## Work request
Set down exactly, from the records below, the line with "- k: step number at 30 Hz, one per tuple" through the line with "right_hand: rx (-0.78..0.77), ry", and nothing else.

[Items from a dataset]
———
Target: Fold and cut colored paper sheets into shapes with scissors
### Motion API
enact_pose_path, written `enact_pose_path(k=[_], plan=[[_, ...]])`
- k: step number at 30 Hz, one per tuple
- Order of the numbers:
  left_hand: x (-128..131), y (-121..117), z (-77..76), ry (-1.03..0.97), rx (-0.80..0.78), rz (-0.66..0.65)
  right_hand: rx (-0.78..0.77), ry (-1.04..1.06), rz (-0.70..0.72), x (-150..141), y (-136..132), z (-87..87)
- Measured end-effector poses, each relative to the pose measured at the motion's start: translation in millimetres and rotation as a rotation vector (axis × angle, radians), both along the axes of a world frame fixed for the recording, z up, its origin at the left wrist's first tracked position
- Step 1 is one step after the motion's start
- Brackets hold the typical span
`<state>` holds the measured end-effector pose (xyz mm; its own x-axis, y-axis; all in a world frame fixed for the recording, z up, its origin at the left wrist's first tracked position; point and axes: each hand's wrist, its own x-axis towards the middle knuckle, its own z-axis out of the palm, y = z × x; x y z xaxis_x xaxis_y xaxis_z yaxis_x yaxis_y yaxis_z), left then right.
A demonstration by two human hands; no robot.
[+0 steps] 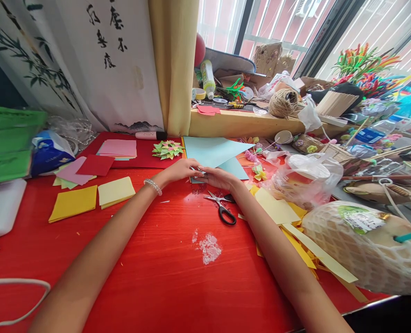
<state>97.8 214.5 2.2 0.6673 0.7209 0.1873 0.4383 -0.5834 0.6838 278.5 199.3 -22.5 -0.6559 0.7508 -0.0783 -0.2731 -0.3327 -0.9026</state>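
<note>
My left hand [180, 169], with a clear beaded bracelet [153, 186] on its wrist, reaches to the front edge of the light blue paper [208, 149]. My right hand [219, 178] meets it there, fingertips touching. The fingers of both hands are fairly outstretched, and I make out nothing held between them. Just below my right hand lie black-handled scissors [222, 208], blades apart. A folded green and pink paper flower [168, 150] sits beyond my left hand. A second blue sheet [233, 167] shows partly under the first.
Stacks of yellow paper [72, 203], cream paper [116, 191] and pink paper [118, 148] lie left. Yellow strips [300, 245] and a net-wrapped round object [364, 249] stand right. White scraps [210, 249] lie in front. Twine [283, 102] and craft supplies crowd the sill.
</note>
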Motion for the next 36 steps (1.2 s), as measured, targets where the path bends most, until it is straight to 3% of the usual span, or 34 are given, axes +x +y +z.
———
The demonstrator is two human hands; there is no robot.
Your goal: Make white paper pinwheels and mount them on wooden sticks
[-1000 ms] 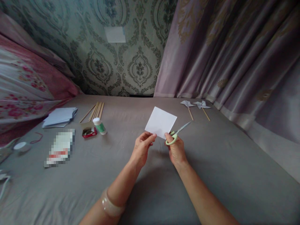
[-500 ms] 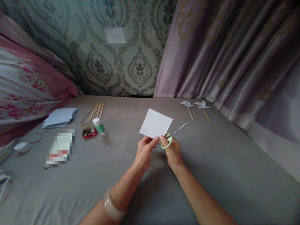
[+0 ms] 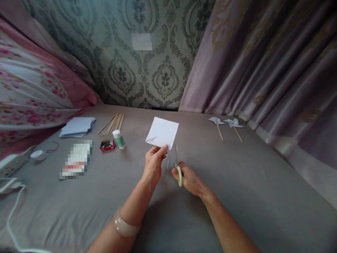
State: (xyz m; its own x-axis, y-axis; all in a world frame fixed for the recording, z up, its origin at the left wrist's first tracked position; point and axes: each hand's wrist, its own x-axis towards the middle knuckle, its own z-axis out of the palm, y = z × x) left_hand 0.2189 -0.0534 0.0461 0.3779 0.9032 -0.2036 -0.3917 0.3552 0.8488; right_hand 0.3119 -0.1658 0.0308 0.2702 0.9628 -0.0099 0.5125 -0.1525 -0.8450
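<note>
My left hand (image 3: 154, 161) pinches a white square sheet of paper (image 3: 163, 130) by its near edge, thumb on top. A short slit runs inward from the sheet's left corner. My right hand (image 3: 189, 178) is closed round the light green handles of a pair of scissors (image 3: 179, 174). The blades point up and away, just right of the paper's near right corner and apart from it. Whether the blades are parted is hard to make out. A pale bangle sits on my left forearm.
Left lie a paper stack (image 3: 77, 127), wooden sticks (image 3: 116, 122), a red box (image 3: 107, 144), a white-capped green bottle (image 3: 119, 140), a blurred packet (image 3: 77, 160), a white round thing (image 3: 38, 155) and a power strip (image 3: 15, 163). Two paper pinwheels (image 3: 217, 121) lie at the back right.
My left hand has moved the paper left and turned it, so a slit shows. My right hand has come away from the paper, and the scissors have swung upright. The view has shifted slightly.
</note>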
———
## Task response
- k: step number at 30 Hz, one per tuple
- Order of the numbers:
  left_hand: x (-128..131), y (-121..117), z (-77..76), ry (-1.03..0.97), rx (-0.80..0.78), rz (-0.66..0.65)
  right_hand: rx (-0.78..0.77), ry (-1.04..1.06), rz (-0.70..0.72), x (-150..141), y (-136..132), z (-87..87)

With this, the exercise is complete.